O tom de Trump naquele dia foi certamente combativo, mas no discurso original, suas exortações para “lutar” estavam separadas de sua sugestão de caminhar até o Capitólio para “apoiar nossos corajosos senadores e congressistas.”

A edição aparentemente passou despercebida quando o documentário foi exibido no Panorama, o principal programa de atualidades da BBC, pouco antes das eleições presidenciais dos EUA em 2024. Mas, posteriormente, foi descrita em um memorando de Michael Prescott, ex-assessor editorial do Comitê de Diretrizes e Padrões Editorais da BBC.

Trump comemora a saída do chefe da BBC

O Telegraph, que publica comentários críticos à BBC há anos, informou sobre a existência do memorando no dia 3 de novembro, desencadeando dias de controvérsia no Reino Unido.

O jornal britânico publicou reportagens diárias sobre a “crise crescente na corporação” e amplificou as críticas, incluindo uma entrevista com Leavitt.

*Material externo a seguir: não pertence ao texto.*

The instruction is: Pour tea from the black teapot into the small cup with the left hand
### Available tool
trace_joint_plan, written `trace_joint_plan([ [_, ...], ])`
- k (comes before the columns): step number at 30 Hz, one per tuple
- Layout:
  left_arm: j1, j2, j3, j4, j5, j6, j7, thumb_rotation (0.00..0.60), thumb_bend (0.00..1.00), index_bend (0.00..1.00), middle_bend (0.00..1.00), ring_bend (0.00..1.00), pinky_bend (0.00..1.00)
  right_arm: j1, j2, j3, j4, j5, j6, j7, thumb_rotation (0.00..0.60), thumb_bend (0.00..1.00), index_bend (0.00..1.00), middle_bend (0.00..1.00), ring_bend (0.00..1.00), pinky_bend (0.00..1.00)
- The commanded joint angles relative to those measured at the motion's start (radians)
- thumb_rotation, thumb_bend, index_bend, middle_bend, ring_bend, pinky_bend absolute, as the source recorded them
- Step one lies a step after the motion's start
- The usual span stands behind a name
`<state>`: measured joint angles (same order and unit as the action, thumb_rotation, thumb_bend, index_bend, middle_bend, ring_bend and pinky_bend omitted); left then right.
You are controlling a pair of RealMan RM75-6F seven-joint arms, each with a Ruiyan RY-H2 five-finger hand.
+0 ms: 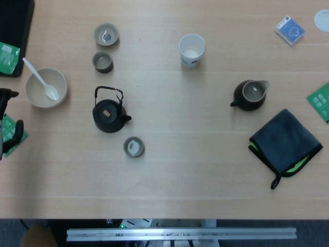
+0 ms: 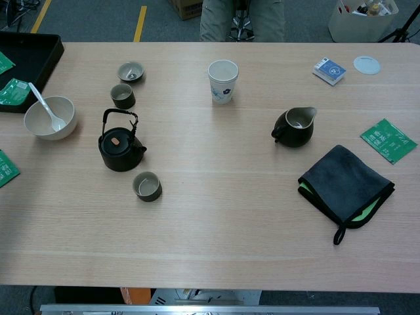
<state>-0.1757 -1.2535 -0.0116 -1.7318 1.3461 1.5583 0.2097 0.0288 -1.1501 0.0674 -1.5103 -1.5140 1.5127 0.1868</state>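
Observation:
The black teapot (image 1: 108, 114) stands upright on the table with its wire handle raised and its spout toward the right; nothing touches it. It also shows in the chest view (image 2: 120, 149). The small cup (image 1: 133, 147) sits just in front of the spout, a little apart from the pot, also seen from the chest (image 2: 147, 186). Only the dark fingertips of my left hand (image 1: 8, 121) show at the far left edge of the head view, spread apart with nothing in them, far from the teapot. The right hand is out of both views.
Two more small cups (image 1: 106, 34) (image 1: 103, 62) stand behind the teapot. A bowl (image 1: 37, 96) with a white spoon lies to its left. A paper cup (image 1: 192, 50), a dark pitcher (image 1: 249, 95) and a folded dark cloth (image 1: 285, 141) are to the right.

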Motion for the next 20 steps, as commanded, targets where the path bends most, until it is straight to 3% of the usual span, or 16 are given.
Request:
trace_joint_plan([
  [1,0.015,0.003,0.006,-0.009,0.016,0.012,0.007,0.6,0.38,0.25,0.25,0.16,0.09,0.004,0.005,-0.007,-0.001,-0.011,-0.005,0.005,0.6,0.01,0.47,0.39,0.27,0.28],
  [20,0.056,0.007,-0.006,-0.023,0.057,0.009,0.025,0.6,0.38,0.25,0.26,0.17,0.09,0.039,0.012,-0.033,0.003,-0.063,-0.038,0.045,0.6,0.01,0.47,0.39,0.27,0.28],
])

Enquanto isso, os produtores do documentário, que foi feito por uma produtora externa, permaneceram em silêncio.

Trump e seus assessores trataram as renúncias de domingo como vitórias pessoais. O presidente escreveu no Truth Social que os executivos da BBC foram “pegos ‘manipulando’ meu discurso muito bom (PERFEITO!) de 6 de janeiro.”

Não há evidências de que qualquer um dos executivos tenha se envolvido nos detalhes do documentário.

Trump também escreveu: “Obrigado ao Telegraph por expor esses ‘jornalistas’ corruptos. Essas são pessoas muito desonestas que tentaram manipular a balança de uma eleição presidencial.”

Não há indicação de que a edição tenha sido motivada politicamente. Além disso, o público principal do documentário era no Reino Unido, não nos EUA.

Leavitt aproveitou a ocasião para promover um canal conservador emergente, o GB News, que às vezes é descrito como o Fox News do Reino Unido.

Para usar a palavra de Davie, é, de fato, um ambiente midiático “febril”.